L’Illusion comique

Actualité du 17/02/2023

Pour son huitième film, Noémie Lvovsky revisite La Grande magie, pièce écrite en 1948 par Eduardo de Filippo. Pour l’occasion elle transporte son adaptation dans la France de l’entre deux guerres.

L’été, un hôtel en bord de mer, emmenée par Albert et Zaïra (Sergi Lopez, Noémie Lvovsky) une troupe de saltimbanques propose un divertissement à la clientèle. Au cours du spectacle, à l’invitation d’Albert, Marta (Judith Chemla) se porte volontaire pour un numéro d’escamotage. Elle disparaît.., pour de vrai, au grand dam de Charles, époux et jaloux compulsif (Denis Podalydès). Sur ces entrefaites, une idylle se noue entre le garçon d’hôtel estropié (Paolo Mattei) et Amélie, fragile circassienne (Rebecca Marder).

Autour de ces trois couples papillonnent une dizaine de personnages qui pimentent ou commentent les péripéties.

Découpé en actes, interprété jusque dans les moindres rôles par de grands acteurs de théâtre : Catherine Hiegel, Christine Murillo, Dominique Valadié, Micha Lescot, Laurent Stoker, Laurent Poitrenaux.., La Grande Magie s’apparente à un film de tréteaux, tourné dans un parc, un sous bois, sur une plage avec les talents disponibles et les moyens du bord.

 

En 2007, en hommage à son paternel, fervent admirateur de Fred Astaire, Noémie Lvovsky, signa Faut que ça danse !. Dans son nouvel opus, elle corse le récit d’intermèdes chantés-dansés. Mais ici encore, priorité à l’authentique, pas d’arabesque visuelle ni de playback réorchestré, chacun chante avec sa voix (Seule Judith Chemla possède une expérience lyrique) et bouge avec son corps.

On comprend que l’auteur de Camille redouble (2012), petit bijoux de fiction fataliste, ait été subjuguée par la pièce de De Filippo, qu’elle découvrit en 2008 à la Comédie Française. Pétri de cet esprit italien qui choisit de rire pour ne pas pleurer, le comédien-dramaturge signe une fantaisie truculente, doublée d’une ode à l’imaginaire, qui préserve du réel jusqu’à, parfois, occulter la réalité. Dans sa Grande Magie, ballottée par les caprices du destin, soumise à la dérive des sentiments, la vie bouscule des femmes et des hommes, perméables à des émotions définitivement périssables.

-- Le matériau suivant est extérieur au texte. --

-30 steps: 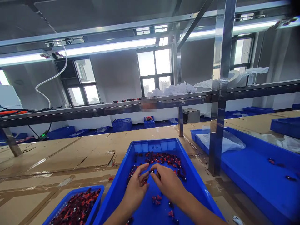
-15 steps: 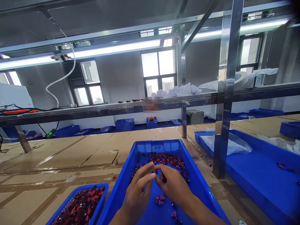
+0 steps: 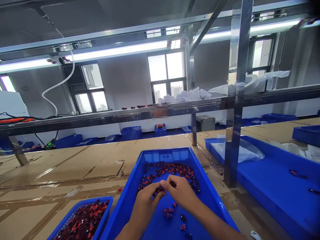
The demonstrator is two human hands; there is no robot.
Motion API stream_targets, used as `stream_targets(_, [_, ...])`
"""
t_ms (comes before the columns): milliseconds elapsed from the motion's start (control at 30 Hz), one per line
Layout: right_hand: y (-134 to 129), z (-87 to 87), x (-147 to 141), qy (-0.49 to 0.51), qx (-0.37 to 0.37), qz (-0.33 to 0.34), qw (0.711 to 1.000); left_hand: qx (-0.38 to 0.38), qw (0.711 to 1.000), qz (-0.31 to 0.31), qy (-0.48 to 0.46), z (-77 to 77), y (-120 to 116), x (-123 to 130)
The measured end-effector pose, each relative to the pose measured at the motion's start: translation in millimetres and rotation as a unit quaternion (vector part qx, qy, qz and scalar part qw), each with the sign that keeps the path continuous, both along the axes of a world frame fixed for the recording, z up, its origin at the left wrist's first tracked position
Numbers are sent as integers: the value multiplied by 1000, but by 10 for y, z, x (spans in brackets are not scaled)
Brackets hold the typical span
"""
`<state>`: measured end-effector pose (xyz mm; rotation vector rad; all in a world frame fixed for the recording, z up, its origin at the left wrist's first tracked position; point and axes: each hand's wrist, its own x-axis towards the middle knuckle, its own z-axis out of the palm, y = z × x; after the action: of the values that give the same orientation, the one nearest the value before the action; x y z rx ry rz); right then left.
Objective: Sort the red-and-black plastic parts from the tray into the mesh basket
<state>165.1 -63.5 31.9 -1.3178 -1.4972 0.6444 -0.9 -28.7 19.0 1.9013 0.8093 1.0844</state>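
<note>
My left hand (image 3: 148,200) and my right hand (image 3: 178,192) are inside a large blue plastic tray (image 3: 165,155), with their fingertips meeting just above a band of small dark-red and black parts (image 3: 170,169). Whatever lies between the fingertips is hidden. A few loose parts (image 3: 168,212) lie on the tray floor below my right wrist. Near my left forearm stands a blue basket (image 3: 100,204) heaped with red-and-black parts (image 3: 82,218).
Cardboard (image 3: 62,170) covers the bench. To the right, past a steel shelf upright (image 3: 233,100), a long blue tray (image 3: 265,173) holds a white plastic bag (image 3: 237,150) and a few dark parts. A shelf overhead carries a tape roll (image 3: 251,83).
My fingertips have come closer together and dropped toward the parts, with the left hand's fingers no longer raised and spread. The view has shifted slightly.
</note>
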Motion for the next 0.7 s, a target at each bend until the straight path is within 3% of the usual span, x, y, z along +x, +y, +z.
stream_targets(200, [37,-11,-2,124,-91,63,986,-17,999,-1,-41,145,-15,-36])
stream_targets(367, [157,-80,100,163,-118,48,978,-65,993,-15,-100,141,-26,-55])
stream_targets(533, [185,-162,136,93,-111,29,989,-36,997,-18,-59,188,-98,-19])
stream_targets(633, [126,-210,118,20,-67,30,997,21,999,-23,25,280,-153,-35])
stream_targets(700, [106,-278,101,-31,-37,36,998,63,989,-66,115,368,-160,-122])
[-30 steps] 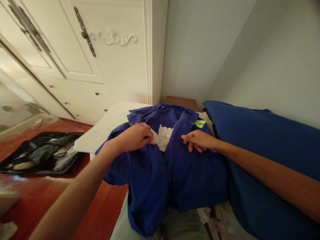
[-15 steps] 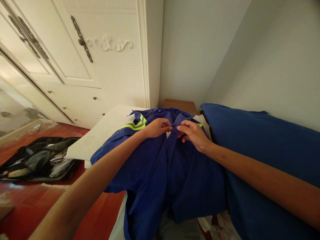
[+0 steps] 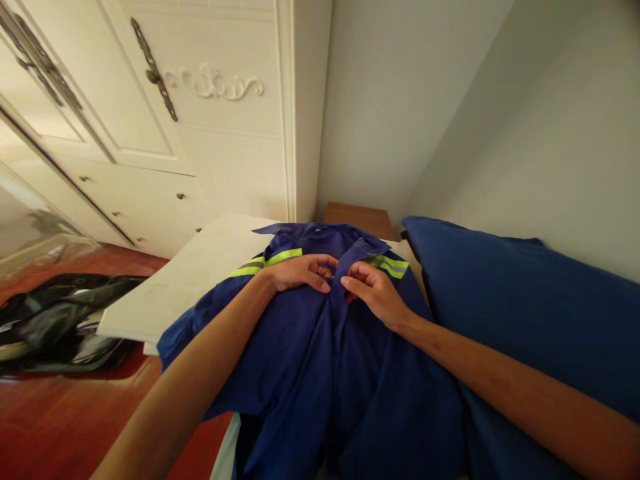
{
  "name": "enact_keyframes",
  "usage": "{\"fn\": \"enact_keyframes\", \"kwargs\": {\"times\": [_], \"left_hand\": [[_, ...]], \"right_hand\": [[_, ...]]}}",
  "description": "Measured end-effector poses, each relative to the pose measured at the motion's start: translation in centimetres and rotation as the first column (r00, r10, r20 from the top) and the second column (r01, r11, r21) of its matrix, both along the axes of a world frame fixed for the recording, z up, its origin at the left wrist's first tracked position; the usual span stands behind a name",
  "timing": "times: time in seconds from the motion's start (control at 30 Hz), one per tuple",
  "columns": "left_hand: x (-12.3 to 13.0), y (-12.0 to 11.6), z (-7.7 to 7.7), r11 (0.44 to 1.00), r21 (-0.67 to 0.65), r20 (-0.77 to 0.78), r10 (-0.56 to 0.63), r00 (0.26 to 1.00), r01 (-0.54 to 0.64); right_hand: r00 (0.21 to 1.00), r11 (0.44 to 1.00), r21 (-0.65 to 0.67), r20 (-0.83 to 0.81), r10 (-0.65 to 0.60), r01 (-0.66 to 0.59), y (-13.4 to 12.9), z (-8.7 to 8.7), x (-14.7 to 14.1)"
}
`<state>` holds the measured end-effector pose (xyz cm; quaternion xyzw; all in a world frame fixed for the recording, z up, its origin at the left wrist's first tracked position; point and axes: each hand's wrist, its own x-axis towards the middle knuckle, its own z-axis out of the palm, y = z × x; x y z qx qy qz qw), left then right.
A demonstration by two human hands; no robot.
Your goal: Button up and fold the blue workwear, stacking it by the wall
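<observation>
Blue work jacket (image 3: pixel 290 333), yellow-green striped, spread front-up before me, collar away; my left hand (image 3: pixel 303 272) and right hand (image 3: pixel 373 290), fingers of each pinching an edge of its front opening just below the collar; blue pillow (image 3: pixel 525 300) to the right; white wardrobe (image 3: pixel 230 153) beyond.

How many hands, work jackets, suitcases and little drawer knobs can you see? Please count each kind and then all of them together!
Hands, left hand and right hand: 2
Blue work jacket: 1
Black suitcase: 1
Small drawer knobs: 5
Total: 9
</observation>
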<state>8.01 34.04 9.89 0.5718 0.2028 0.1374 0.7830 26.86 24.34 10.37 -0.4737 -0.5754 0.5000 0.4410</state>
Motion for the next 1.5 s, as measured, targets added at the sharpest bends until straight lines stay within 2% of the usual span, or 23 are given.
{"fn": "enact_keyframes", "kwargs": {"times": [0.1, 0.2, 0.27, 0.4, 0.53, 0.67, 0.87, 1.03, 1.27, 1.5], "left_hand": [[-0.5, 0.2, -0.1, 0.984, 0.163, -0.013, -0.070, 0.997, 0.071], [-0.5, 0.5, -0.7, 0.955, 0.295, -0.064, -0.019, 0.998, 0.037], [-0.5, 0.6, -1.0, 0.943, 0.331, -0.090, 0.005, 0.996, 0.026], [-0.7, 0.4, -0.9, 0.959, 0.283, -0.068, 0.024, 0.997, -0.003], [-0.8, -0.2, -0.3, 0.965, 0.248, -0.061, 0.109, 0.992, -0.090], [-0.7, -0.3, -0.6, 0.956, 0.259, -0.082, 0.163, 0.983, -0.137], [-0.9, -0.1, -1.0, 0.891, 0.445, -0.105, 0.156, 0.982, -0.093], [-0.9, -0.3, -0.6, 0.869, 0.489, -0.128, 0.148, 0.981, -0.067], [-0.8, -0.6, -0.3, 0.875, 0.483, -0.179, 0.126, 0.976, -0.024], [-1.0, -0.5, -0.3, 0.941, 0.332, -0.187, 0.004, 0.982, 0.059]], "right_hand": [[1.000, 0.999, 0.026, 0.000, -0.025, 0.025, 0.0, 0.0, 0.0], [0.993, 0.992, 0.052, -0.014, -0.119, 0.119, -0.3, 0.1, 0.0], [0.984, 0.982, 0.069, -0.018, -0.177, 0.178, -0.5, 0.2, 0.0], [0.986, 0.982, 0.080, -0.005, -0.169, 0.168, -0.9, 0.2, 0.0], [0.997, 0.995, 0.075, 0.033, -0.071, 0.069, -1.2, -0.1, 0.2], [0.996, 0.992, 0.120, 0.087, 0.030, -0.040, -1.6, -0.3, 0.2], [0.994, 0.991, 0.131, 0.110, -0.006, -0.008, -1.7, -0.7, 0.0], [0.973, 0.974, 0.227, 0.228, -0.040, -0.013, -1.6, -0.9, -0.2], [0.871, 0.893, 0.446, 0.461, -0.169, -0.063, -1.5, -1.2, -0.2], [0.749, 0.816, 0.544, 0.620, -0.233, -0.197, -1.4, -1.6, 0.2]]}}
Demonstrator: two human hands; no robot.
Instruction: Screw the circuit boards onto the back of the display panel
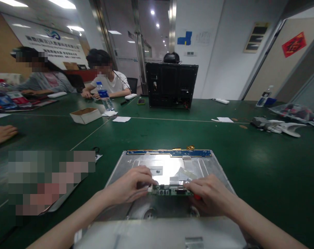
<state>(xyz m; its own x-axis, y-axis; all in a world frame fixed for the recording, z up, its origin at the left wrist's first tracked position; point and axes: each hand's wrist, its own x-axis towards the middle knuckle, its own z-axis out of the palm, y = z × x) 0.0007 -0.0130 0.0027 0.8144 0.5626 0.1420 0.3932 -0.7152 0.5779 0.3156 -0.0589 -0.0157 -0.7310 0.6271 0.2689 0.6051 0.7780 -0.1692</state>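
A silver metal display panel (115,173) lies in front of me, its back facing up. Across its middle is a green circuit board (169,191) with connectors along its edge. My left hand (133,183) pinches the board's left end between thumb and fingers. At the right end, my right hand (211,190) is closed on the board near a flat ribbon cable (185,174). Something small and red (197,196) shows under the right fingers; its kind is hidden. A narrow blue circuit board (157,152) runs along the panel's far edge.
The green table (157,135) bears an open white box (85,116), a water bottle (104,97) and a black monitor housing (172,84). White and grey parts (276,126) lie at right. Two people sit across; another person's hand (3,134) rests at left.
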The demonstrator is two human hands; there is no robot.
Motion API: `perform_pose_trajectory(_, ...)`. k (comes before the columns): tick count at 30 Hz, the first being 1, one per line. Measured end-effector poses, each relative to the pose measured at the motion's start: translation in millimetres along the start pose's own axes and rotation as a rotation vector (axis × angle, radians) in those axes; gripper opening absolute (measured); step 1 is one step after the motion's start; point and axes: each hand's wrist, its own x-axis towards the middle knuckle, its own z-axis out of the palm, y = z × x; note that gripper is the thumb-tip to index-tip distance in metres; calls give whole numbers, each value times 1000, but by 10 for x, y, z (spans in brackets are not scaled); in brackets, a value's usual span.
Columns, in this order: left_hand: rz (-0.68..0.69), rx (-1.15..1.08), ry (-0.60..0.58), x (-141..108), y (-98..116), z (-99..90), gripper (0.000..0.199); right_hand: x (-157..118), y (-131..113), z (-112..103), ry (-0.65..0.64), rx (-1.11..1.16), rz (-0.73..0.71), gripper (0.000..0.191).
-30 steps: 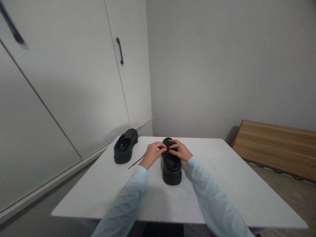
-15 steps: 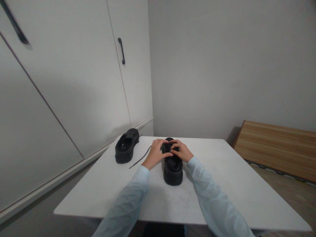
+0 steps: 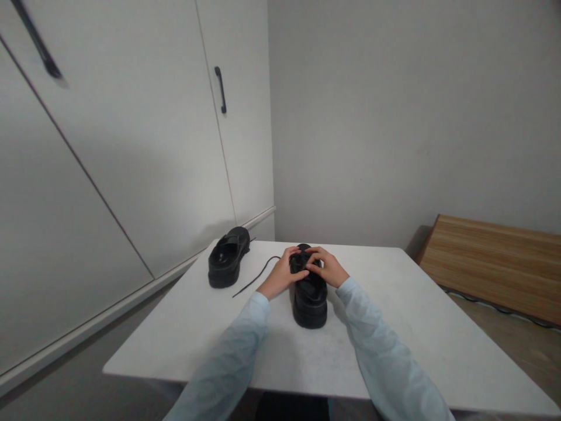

La Grande Magie délaisse les autoroutes d’une perfection formatée, pour des chemins de traverse, vers des retours aux sources : l’agora du théâtre, l’illusion du cinéma (cf le bref hommage à Georges Méliès). Acquise à un artisanat attentif, sa réalisatrice extirpe la pudeur de l’excentricité, sonde la mélancolie dissimulée derrière l’extravagance.

En fin de conte, Noémie et Eduardo calfeutrent le bonheur à l’intérieur d’une boîte. Mieux vaut-il, sans doute, la laisser fermer.